A single-purpose tool, and libraries, yes.

What is the LOC of cgit? Because I made a lot of changes to it, too, albeit privately. I uploaded most files as project files.


That's not just small, it's utterly miniscule. It's most certainly not large.


Nah this is miniscule: https://github.com/coreutils/coreutils/blob/master/src/yes.c

You can fit a hell of a lot of functionality in 3k statements. Really whether it's considered large or small necessarily must rely on the functionality it's intended to provide.


You're thinking on "lean" vs "bloated". "Large" and "small" have meanings of their own, and a 3k LOC project wouldn't be accepted as "large" by anyone. "Small", maybe.

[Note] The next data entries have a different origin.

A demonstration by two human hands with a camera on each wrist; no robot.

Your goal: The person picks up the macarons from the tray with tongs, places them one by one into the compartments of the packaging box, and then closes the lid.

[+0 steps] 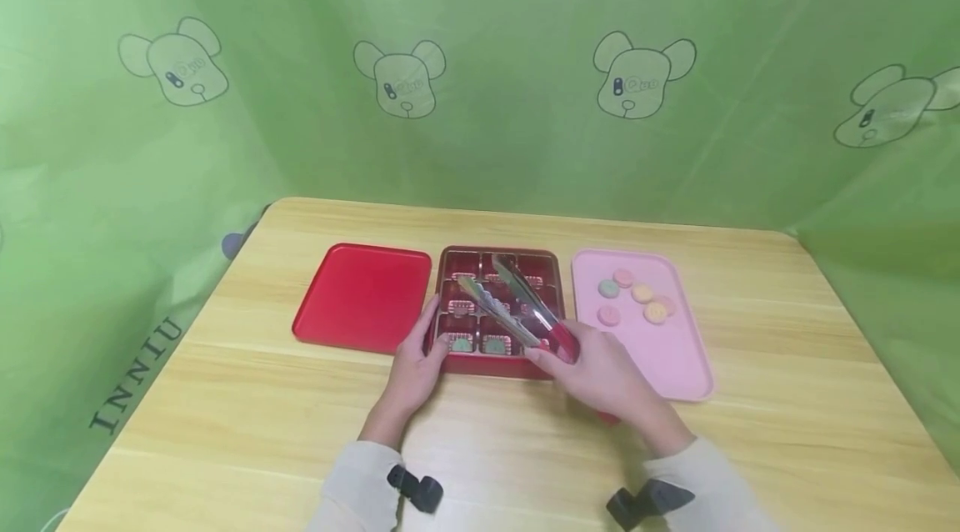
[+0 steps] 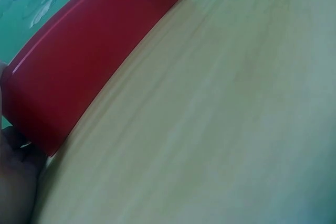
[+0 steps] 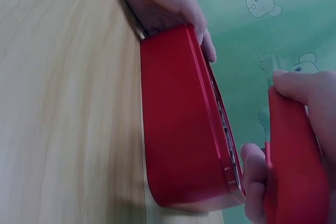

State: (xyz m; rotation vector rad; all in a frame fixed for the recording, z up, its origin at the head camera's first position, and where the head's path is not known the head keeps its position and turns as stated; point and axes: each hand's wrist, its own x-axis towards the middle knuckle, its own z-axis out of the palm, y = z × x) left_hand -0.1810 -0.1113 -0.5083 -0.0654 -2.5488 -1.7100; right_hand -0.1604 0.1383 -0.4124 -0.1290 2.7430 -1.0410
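Observation:
A red box (image 1: pixel 491 365) with a clear divided insert stands in the middle of the table. Green macarons (image 1: pixel 495 344) lie in its front-left and front-middle compartments. My left hand (image 1: pixel 415 373) grips the box's front-left corner, thumb at the rim and fingers along the side. In my right hand (image 1: pixel 603 369) I hold metal tongs (image 1: pixel 525 290) by their red handle (image 3: pixel 296 156). Spread apart, the tongs' two arms reach over the box, and I see nothing between their tips. The tongs and fingers partly cover the front-right compartment.
To the left of the box lies a red lid (image 1: pixel 363 298). On the right, a pink tray (image 1: pixel 667 365) carries several pink, green and yellow macarons (image 1: pixel 642 293). Green printed cloth (image 1: pixel 517 157) hangs behind the wooden table (image 1: pixel 225 415).

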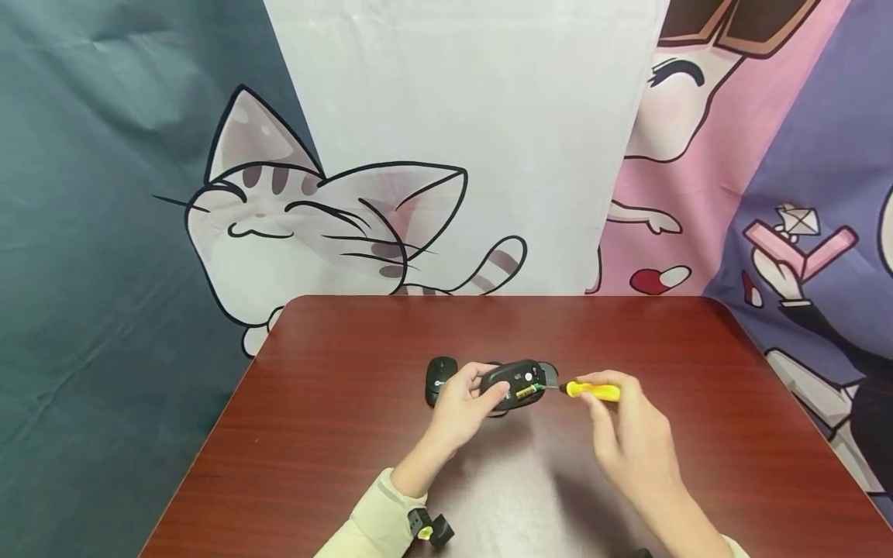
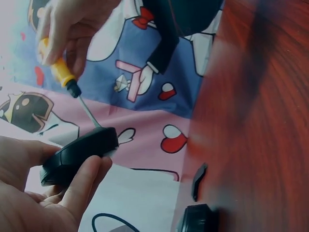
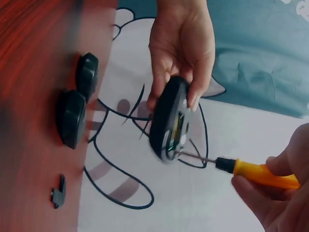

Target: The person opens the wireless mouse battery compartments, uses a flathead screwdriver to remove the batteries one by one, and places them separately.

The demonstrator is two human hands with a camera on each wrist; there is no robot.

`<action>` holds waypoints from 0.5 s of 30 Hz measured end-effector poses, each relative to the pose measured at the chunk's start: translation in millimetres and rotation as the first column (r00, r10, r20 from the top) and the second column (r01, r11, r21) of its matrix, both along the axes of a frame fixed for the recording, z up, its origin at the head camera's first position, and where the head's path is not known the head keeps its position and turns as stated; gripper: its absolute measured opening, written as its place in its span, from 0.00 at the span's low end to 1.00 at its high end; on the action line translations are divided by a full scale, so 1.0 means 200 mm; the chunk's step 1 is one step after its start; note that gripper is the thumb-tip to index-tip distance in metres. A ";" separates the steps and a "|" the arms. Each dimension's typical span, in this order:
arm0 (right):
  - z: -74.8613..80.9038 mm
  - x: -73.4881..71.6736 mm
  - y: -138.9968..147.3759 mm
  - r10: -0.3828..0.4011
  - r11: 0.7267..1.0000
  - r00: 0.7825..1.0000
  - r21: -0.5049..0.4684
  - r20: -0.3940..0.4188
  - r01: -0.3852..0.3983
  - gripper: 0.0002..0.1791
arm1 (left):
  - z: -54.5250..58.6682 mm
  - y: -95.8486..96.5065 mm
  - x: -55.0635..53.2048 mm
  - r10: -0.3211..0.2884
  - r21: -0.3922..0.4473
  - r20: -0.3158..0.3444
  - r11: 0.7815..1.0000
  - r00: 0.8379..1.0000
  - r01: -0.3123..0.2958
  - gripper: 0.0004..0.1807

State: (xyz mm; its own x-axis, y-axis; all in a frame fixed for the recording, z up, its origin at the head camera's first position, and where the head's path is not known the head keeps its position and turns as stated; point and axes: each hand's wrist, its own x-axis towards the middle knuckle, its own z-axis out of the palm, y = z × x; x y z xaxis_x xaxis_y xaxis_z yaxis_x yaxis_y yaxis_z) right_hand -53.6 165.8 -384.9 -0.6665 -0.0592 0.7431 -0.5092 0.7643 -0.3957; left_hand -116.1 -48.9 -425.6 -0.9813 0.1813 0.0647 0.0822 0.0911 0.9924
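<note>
My left hand (image 1: 462,407) grips a black computer mouse (image 1: 494,380) above the table, its underside facing up toward the head view. The battery compartment lies uncovered, with a yellow-and-green battery (image 1: 525,392) inside. Between thumb and fingers, my right hand (image 1: 635,438) holds a screwdriver (image 1: 593,390) by its yellow handle. In the right wrist view the metal shaft (image 3: 197,156) reaches the end of the mouse beside the compartment. Whether the tip sits in a screw is too small to tell. The left wrist view shows the mouse (image 2: 79,157) edge-on, hiding the tip.
Another black mouse (image 1: 441,378) lies on the brown table (image 1: 335,465) left of the held one. A further dark mouse (image 3: 71,118) and a small black piece (image 3: 59,193) lie on the table in the right wrist view. A cartoon-printed cloth (image 1: 453,101) hangs behind.
</note>
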 end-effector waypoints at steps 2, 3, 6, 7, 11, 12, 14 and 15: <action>-0.01 0.01 0.02 0.007 0.999 1.000 -0.048 0.017 -0.006 0.20 | 0.01 -0.01 0.00 0.005 -0.006 0.000 1.000 1.000 -0.005 0.18; -0.01 0.01 0.03 0.019 0.998 1.000 -0.066 0.004 -0.019 0.19 | 0.02 -0.01 0.00 0.008 -0.017 -0.002 1.000 1.000 -0.008 0.19; -0.02 0.01 0.03 0.030 0.997 0.998 -0.069 -0.060 -0.034 0.20 | 0.03 -0.01 0.00 0.008 -0.035 -0.003 0.999 1.000 -0.008 0.19; -0.03 0.00 0.03 0.035 0.997 0.996 -0.066 -0.085 -0.040 0.23 | 0.04 -0.01 0.00 0.007 -0.039 -0.002 0.999 1.000 -0.007 0.19; -0.03 0.00 0.00 0.042 0.997 0.989 -0.052 -0.140 -0.050 0.27 | 0.04 -0.01 -0.01 0.001 -0.029 -0.004 1.000 1.000 -0.001 0.19; -0.03 0.00 -0.01 0.046 0.997 0.988 -0.049 -0.146 -0.054 0.27 | 0.04 -0.01 -0.01 0.001 -0.025 -0.005 1.000 1.000 -0.001 0.19; -0.03 0.00 -0.02 0.052 0.997 0.985 -0.041 -0.163 -0.060 0.26 | 0.04 0.00 -0.01 0.000 -0.009 -0.009 1.000 1.000 0.000 0.19; -0.02 0.00 -0.03 0.054 0.998 0.984 -0.035 -0.171 -0.061 0.25 | 0.04 0.00 -0.01 -0.001 -0.004 -0.012 1.000 1.000 0.001 0.18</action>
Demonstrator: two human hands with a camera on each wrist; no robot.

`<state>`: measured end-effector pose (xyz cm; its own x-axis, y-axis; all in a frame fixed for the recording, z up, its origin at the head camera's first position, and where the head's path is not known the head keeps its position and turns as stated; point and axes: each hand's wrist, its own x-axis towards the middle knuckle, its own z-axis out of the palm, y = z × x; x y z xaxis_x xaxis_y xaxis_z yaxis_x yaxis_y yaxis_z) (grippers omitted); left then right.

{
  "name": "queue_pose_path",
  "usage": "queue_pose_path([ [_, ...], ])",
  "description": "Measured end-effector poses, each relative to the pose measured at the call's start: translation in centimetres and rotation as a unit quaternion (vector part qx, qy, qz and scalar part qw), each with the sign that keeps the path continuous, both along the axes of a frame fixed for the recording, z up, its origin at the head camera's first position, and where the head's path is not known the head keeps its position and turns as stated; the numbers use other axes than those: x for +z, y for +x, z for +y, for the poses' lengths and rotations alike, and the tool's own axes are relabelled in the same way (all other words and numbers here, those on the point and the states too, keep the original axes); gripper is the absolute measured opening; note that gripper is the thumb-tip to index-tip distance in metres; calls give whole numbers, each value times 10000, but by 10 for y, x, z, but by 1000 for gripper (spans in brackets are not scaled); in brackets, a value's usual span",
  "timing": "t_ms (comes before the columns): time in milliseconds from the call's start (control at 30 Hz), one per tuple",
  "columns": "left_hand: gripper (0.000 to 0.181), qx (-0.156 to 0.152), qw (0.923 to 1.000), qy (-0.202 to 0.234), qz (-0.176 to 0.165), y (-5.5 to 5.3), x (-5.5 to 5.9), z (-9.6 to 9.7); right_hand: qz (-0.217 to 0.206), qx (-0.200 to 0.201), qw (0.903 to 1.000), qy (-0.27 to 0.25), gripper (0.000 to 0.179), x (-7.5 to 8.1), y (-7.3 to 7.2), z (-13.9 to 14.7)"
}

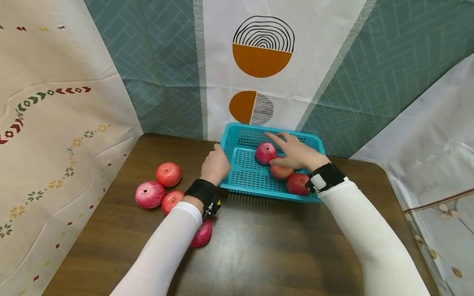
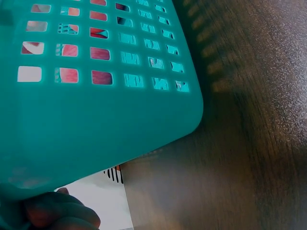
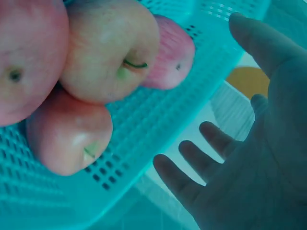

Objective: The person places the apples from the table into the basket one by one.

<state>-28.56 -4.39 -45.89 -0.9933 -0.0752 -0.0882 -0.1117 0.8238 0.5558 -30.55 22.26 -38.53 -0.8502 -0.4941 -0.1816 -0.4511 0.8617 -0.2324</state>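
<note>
A turquoise plastic basket (image 1: 255,190) with a perforated floor and sides stands toward the back of the table. At its left end, my left hand (image 1: 216,165) grips the rim; curled fingers (image 2: 62,213) show by the basket's edge in the left wrist view. My right hand (image 1: 298,154) hovers over the basket's right half, fingers spread and holding nothing. Below it lie several apples: a pink streaked apple (image 1: 265,152), an orange-red apple (image 1: 280,172) partly covered by the hand, and a red apple (image 1: 297,184). The right wrist view shows a stemmed apple (image 3: 112,48) beside the spread fingers.
Left of the basket, on the brown wooden table (image 1: 259,255), sit a red apple (image 1: 168,174), a pink apple (image 1: 149,195) and another red apple (image 1: 171,200). A dark pink apple (image 1: 202,234) is partly behind the left forearm. A patterned curtain (image 1: 163,74) hangs behind the table.
</note>
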Motion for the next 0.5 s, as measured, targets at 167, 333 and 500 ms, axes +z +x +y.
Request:
queue_pose_path([
  [167, 48, -26, 10000, 31, 20, 0, 0, -1, 166, -232, 9987, -425, 90, 10, 15, 29],
  [333, 49, -11, 10000, 75, -22, 1, 1, 0, 644, -877, 9909, -795, 89, 8, 28, 66],
  [500, 47, -24, 10000, 4, 21, 1, 1, 0, 788, -1942, 9707, -1174, 89, -6, 43, 93],
])
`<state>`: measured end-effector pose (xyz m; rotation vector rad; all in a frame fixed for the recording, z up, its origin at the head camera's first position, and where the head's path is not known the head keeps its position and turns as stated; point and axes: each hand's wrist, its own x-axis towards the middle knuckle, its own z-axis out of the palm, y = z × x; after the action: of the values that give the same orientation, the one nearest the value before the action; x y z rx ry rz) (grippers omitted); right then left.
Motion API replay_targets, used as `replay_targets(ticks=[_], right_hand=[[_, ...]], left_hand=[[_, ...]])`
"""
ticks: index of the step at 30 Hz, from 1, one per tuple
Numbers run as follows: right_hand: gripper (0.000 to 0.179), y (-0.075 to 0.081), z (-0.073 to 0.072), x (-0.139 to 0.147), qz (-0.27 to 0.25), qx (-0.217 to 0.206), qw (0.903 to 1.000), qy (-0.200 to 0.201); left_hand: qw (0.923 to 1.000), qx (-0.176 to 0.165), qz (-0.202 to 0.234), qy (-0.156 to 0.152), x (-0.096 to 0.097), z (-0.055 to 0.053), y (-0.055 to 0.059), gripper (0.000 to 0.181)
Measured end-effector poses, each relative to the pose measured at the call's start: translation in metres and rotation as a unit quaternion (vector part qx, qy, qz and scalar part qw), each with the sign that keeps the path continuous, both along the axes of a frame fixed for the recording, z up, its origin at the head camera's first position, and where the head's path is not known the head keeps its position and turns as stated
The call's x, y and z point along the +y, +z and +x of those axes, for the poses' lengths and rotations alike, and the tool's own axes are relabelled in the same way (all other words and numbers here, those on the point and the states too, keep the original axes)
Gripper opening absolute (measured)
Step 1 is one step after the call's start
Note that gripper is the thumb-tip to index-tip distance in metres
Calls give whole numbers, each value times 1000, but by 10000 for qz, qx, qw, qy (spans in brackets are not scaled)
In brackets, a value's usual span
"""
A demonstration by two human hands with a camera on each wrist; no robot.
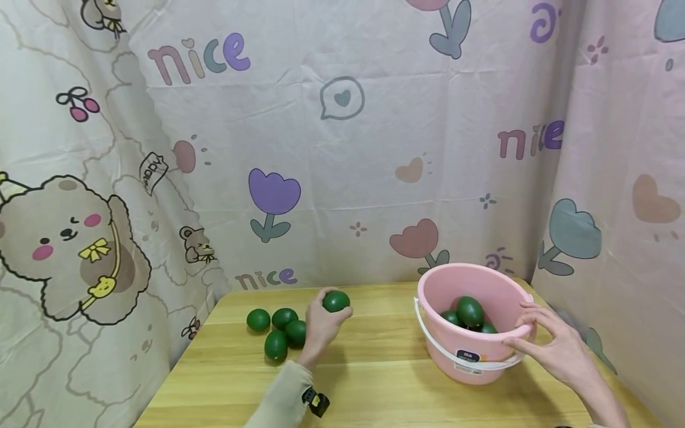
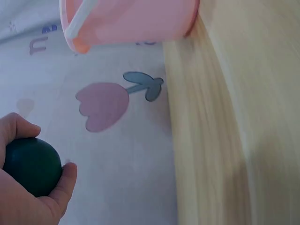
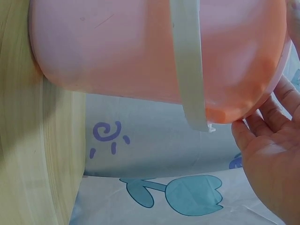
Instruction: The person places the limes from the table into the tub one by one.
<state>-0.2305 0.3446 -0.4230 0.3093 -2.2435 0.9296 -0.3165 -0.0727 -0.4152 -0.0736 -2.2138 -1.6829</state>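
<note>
My left hand (image 1: 321, 324) grips a dark green, smooth oval fruit (image 1: 336, 301) above the table, thumb on one side and fingers on the other. The left wrist view shows the same fruit (image 2: 33, 166) between thumb and fingers. To the left of this hand, several like green fruits (image 1: 276, 345) lie grouped on the wood. My right hand (image 1: 556, 342) holds the rim of a pink bucket (image 1: 444, 348) at its right side. Its fingertips (image 3: 241, 133) lie along the rim in the right wrist view. Inside the bucket sit several green fruits (image 1: 470, 311).
The bucket stands upright on the light wooden table (image 1: 374, 380), its white handle (image 1: 455, 358) hanging down across the front. A printed curtain (image 1: 342, 166) closes off the back and both sides. A black strap device (image 1: 316, 401) is on the left sleeve.
</note>
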Motion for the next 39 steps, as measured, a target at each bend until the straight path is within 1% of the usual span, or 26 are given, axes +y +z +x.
replay_targets(ticks=[3, 7, 12, 17, 22, 25, 28, 31, 35, 37, 39], right_hand=[[34, 0, -1, 0, 17, 38, 10000, 20], [35, 0, -1, -1, 33, 76, 10000, 29], [33, -1, 0, -1, -9, 40, 10000, 31], [34, -2, 1, -2, -13, 55, 10000, 45], [34, -2, 2, -1, -3, 75, 10000, -14], [33, -1, 2, -1, 40, -64, 9999, -101], [32, 0, 2, -1, 75, -181, 9997, -143], [32, 0, 2, -1, 59, -169, 9997, -144], [32, -1, 1, 0, 24, -72, 9999, -126], [32, -1, 2, 1, 13, -119, 9998, -131], [31, -1, 2, 0, 22, -203, 9997, -148]], left_hand=[[9999, 70, 125, -87, 12, 3, 2, 47], [9994, 141, 169, -259, 26, 5, 3, 47], [9986, 283, 46, -450, 43, 7, 0, 47], [9966, 414, 66, -714, 59, 12, -4, 47], [9932, 603, -151, -980, 72, 18, -6, 50], [9922, 691, -287, -997, 78, 21, -3, 55], [9911, 779, -331, -1029, 83, 22, 2, 59], [9883, 849, -217, -1251, 91, 23, 7, 60], [9823, 978, -81, -1595, 101, 22, 11, 58], [9800, 1096, -152, -1651, 105, 23, 13, 56], [9783, 1263, -265, -1624, 110, 23, 14, 55]])
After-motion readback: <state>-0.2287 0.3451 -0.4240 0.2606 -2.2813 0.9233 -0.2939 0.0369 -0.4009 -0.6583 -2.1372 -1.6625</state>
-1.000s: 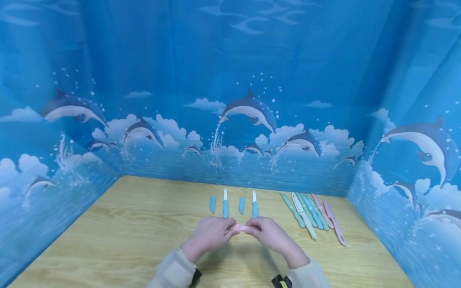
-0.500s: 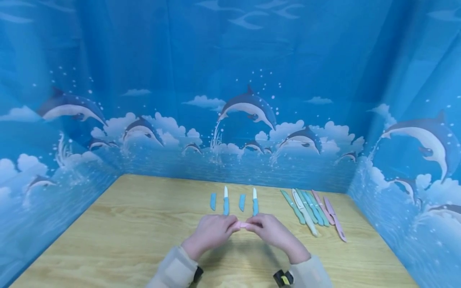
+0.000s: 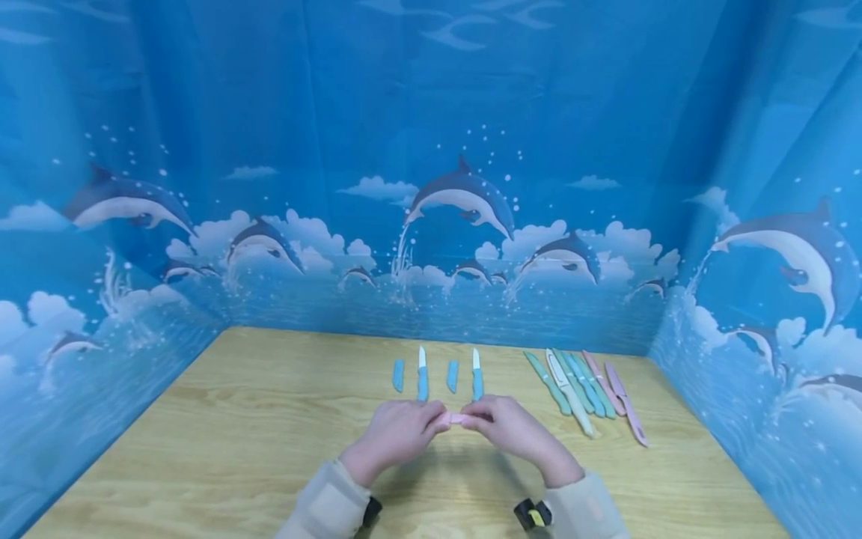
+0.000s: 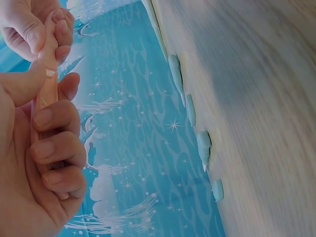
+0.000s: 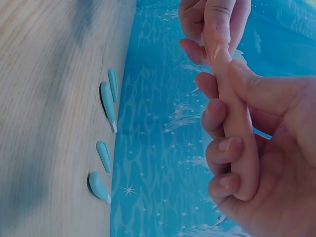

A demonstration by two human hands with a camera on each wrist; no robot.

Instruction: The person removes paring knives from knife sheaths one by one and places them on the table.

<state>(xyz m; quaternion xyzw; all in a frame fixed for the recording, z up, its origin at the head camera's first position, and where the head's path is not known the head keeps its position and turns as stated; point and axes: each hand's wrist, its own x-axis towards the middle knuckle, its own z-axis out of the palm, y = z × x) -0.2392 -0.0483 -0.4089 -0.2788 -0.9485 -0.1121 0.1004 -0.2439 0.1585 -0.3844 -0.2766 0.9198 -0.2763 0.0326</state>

I certainly never described 3k as large, so I'll assume you replied to the wrong comment. If not, let's just agree to use the terms differently.


Depends. 3k is pretty much enough for a fully-featured XY.

So no context, and differences of the definition of "large".

Perhaps if you come from Java, then yeah.

shrugs


I'd still call 3kLOC quite small in all mainstream languages.

I worked on a Python project which I'd consider as medium sized, ie not small but not large, and it was around 25kLOC.

My $dayjob is a Delphi codebase with roughly 500kLOC, which I'd say is large but not huge.

Though if you wrote it in something like K[1], then yeah ok, I'd agree 3kLOC probably counts as large.

[1]: https://en.wikipedia.org/wiki/K_(programming_language)


I have spent my career working on software that measures its size in MLOC (millions of lines of code). Not because it's Java, but because it's big.